» TASK PROMPT: Pull every line containing the word "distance" from the records.

[Stored dataset items]
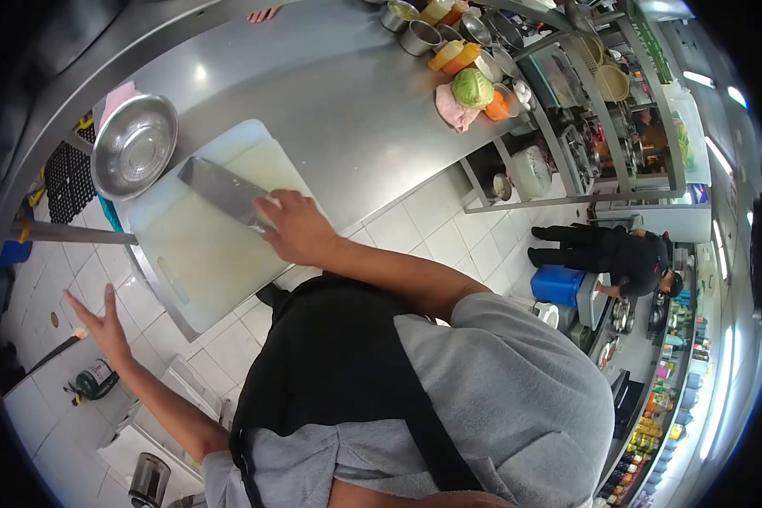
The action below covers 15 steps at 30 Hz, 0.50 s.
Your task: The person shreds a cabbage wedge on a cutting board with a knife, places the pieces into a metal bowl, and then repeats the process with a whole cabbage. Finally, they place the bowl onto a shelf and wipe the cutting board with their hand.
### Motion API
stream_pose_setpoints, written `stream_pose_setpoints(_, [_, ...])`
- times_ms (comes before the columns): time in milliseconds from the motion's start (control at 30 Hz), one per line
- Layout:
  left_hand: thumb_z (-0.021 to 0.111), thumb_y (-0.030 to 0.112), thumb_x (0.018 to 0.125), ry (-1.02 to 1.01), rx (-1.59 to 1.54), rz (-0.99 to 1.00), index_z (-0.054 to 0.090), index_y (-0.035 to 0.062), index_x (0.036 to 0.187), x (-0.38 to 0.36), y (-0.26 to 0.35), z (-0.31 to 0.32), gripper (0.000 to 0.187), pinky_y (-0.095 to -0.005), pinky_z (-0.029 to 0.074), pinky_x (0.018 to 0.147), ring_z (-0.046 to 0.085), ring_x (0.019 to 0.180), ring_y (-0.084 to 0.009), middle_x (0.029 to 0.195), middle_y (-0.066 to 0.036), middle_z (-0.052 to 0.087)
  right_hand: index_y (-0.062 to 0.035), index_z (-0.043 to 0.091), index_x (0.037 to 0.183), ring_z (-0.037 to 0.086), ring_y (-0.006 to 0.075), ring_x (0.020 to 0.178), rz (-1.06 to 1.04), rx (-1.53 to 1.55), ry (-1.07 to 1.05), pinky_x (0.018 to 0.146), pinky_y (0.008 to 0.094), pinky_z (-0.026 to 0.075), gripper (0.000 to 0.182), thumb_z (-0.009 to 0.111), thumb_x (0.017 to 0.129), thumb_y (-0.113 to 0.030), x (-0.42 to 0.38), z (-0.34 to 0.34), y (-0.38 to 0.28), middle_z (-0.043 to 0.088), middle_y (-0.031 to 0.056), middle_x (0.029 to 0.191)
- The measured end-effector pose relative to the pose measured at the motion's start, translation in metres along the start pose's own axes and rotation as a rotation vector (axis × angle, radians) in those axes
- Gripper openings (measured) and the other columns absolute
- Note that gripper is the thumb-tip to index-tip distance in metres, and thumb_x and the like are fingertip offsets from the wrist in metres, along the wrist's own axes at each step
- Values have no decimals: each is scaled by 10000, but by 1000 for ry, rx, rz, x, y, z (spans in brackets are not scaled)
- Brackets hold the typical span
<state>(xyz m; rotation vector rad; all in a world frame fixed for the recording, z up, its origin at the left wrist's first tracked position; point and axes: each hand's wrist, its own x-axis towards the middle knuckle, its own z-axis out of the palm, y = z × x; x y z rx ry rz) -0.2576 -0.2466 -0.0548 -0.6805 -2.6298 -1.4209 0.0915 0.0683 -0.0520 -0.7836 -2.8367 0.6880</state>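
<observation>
A steel bowl (134,146) sits on the bench (347,110), with a cabbage (472,87) and metal cups (421,36) well apart.

— Where's the right hand (296,224)?
— Out ahead on a nearly straight arm, palm down, fingers curled closed, knuckles up.
— And the left hand (102,326)?
— Flung wide to the side, well apart from the right fingers, arm bare, palm open, fingers (78,305) spread and holding nothing.
</observation>
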Motion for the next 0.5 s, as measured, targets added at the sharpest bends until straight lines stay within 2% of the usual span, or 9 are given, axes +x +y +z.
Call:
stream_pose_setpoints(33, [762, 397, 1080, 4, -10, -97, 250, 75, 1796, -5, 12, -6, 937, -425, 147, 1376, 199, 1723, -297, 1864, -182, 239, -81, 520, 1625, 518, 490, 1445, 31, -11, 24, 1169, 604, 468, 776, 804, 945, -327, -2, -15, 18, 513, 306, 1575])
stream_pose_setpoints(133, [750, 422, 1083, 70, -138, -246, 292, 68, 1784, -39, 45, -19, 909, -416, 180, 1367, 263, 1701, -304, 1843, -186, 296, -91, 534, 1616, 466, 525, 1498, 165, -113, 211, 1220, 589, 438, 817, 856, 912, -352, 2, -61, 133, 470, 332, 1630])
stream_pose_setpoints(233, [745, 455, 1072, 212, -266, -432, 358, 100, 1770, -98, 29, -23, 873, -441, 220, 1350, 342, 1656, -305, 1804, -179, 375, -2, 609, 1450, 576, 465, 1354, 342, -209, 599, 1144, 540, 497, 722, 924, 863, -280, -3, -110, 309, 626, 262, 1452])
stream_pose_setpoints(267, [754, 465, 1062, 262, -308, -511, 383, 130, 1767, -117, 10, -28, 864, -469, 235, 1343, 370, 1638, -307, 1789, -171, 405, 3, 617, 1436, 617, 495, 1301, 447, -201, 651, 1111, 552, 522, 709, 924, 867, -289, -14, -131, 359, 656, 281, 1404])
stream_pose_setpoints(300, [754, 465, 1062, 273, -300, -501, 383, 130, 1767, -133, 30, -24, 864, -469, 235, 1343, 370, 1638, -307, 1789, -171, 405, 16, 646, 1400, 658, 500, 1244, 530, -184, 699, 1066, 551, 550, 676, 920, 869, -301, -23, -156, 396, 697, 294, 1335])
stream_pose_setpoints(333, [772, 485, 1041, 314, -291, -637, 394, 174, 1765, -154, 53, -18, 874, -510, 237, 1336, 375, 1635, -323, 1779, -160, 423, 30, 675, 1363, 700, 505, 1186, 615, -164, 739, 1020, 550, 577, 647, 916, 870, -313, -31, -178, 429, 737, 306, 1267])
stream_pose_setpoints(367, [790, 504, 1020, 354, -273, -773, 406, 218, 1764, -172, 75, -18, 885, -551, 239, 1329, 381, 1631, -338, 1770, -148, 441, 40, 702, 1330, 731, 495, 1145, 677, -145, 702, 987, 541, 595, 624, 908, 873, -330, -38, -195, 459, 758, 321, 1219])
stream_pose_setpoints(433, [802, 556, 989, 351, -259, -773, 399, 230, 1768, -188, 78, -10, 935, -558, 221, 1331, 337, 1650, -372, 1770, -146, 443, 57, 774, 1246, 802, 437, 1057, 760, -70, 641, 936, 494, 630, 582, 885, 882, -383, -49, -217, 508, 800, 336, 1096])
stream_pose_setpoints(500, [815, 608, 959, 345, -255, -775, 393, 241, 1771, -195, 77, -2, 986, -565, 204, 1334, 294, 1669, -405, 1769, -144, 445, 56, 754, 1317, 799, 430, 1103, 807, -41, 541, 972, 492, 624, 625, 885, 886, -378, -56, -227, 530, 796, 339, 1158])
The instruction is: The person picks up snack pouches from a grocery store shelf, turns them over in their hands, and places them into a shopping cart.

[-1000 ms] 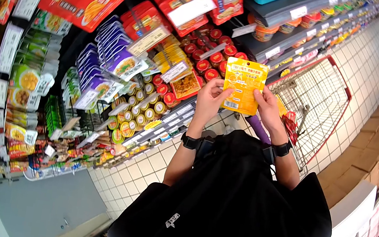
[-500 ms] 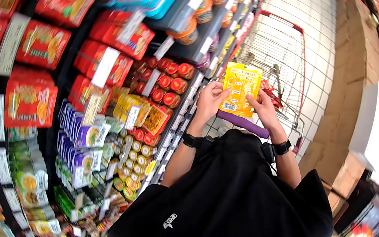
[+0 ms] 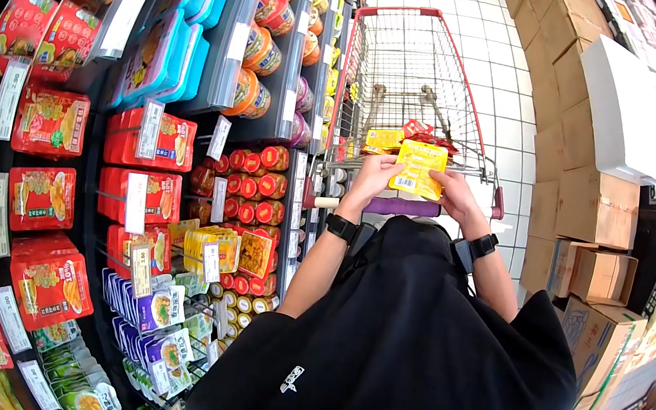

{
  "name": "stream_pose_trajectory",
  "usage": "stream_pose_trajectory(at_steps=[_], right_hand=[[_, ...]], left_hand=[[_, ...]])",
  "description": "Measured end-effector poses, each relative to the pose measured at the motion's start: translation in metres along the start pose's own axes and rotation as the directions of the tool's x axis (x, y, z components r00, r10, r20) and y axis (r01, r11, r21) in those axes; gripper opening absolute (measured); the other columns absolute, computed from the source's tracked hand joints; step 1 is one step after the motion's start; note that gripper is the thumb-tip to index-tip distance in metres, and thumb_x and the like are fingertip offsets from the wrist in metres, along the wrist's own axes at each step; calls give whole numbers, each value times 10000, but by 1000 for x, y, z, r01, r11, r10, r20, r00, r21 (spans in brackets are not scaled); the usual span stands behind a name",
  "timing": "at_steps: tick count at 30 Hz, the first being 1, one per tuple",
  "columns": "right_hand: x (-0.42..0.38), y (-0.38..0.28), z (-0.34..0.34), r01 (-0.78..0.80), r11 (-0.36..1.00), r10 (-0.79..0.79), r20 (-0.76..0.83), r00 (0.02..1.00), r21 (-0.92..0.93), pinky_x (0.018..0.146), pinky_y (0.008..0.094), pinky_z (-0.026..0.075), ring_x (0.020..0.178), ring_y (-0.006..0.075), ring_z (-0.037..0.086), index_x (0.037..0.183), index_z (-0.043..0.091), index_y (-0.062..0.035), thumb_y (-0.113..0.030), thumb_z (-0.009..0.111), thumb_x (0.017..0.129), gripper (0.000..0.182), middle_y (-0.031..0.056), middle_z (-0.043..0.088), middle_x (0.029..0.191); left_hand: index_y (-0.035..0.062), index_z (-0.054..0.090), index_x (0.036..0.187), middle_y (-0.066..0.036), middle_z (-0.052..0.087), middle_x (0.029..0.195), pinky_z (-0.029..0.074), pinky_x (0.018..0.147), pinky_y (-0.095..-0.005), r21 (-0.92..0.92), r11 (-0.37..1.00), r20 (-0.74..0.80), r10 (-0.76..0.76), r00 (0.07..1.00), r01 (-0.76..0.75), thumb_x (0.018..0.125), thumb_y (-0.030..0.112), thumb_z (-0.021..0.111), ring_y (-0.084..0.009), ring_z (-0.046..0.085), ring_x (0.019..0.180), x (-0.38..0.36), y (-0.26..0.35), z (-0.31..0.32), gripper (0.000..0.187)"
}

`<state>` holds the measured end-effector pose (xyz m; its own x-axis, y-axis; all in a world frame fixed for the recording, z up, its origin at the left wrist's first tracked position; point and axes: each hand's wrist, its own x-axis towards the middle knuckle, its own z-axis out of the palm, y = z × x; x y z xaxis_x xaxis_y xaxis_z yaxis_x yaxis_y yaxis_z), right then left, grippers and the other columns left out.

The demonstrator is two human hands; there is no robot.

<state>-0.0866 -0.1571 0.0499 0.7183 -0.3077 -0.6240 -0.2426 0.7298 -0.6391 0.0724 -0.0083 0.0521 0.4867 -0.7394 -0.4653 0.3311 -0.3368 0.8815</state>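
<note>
A yellow food packet (image 3: 419, 169) with printing and a barcode is held between my two hands, just above the purple-wrapped handle (image 3: 403, 207) of a shopping cart (image 3: 420, 56). My left hand (image 3: 376, 180) pinches its left edge, and my right hand (image 3: 456, 198) grips its right edge. Inside the wire cart, beyond the packet, lie a yellow packet (image 3: 384, 140) and some red packets (image 3: 419, 128). Both wrists wear black bands.
Shelves on my left hold red food packets (image 3: 52, 121), jars with red lids (image 3: 256, 185), instant cups (image 3: 260, 48) and purple packets (image 3: 161, 307). Brown cardboard boxes (image 3: 594, 204) line the right side, with a white box (image 3: 622, 110) on top. The tiled aisle (image 3: 471, 4) runs ahead.
The packet has tipped flatter and sits lower, still in both hands. My view has turned, so the cart appears further left and the packets in it show more clearly.
</note>
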Motion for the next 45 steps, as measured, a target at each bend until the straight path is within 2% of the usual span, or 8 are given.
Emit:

» PROBLEM SOLUTION:
- Note that gripper is the thumb-tip to index-tip distance in metres, and thumb_x and the like are fingertip offsets from the wrist in metres, along the wrist's own axes at each step
  "description": "Measured end-effector poses, each relative to the pose measured at the motion's start: translation in metres along the start pose's own axes and rotation as the directions of the tool's x axis (x, y, z components r00, r10, r20) and y axis (r01, r11, r21) in those axes; gripper opening absolute (measured); the other columns absolute, computed from the source's tracked hand joints; step 1 is one step after the motion's start; note that gripper is the thumb-tip to index-tip distance in metres, and thumb_x and the like are fingertip offsets from the wrist in metres, along the wrist's own axes at each step; calls give whole numbers, each value times 10000, but by 1000 for x, y, z, r01, r11, r10, r20, r00, r21 (spans in brackets are not scaled); the usual span stands behind a name",

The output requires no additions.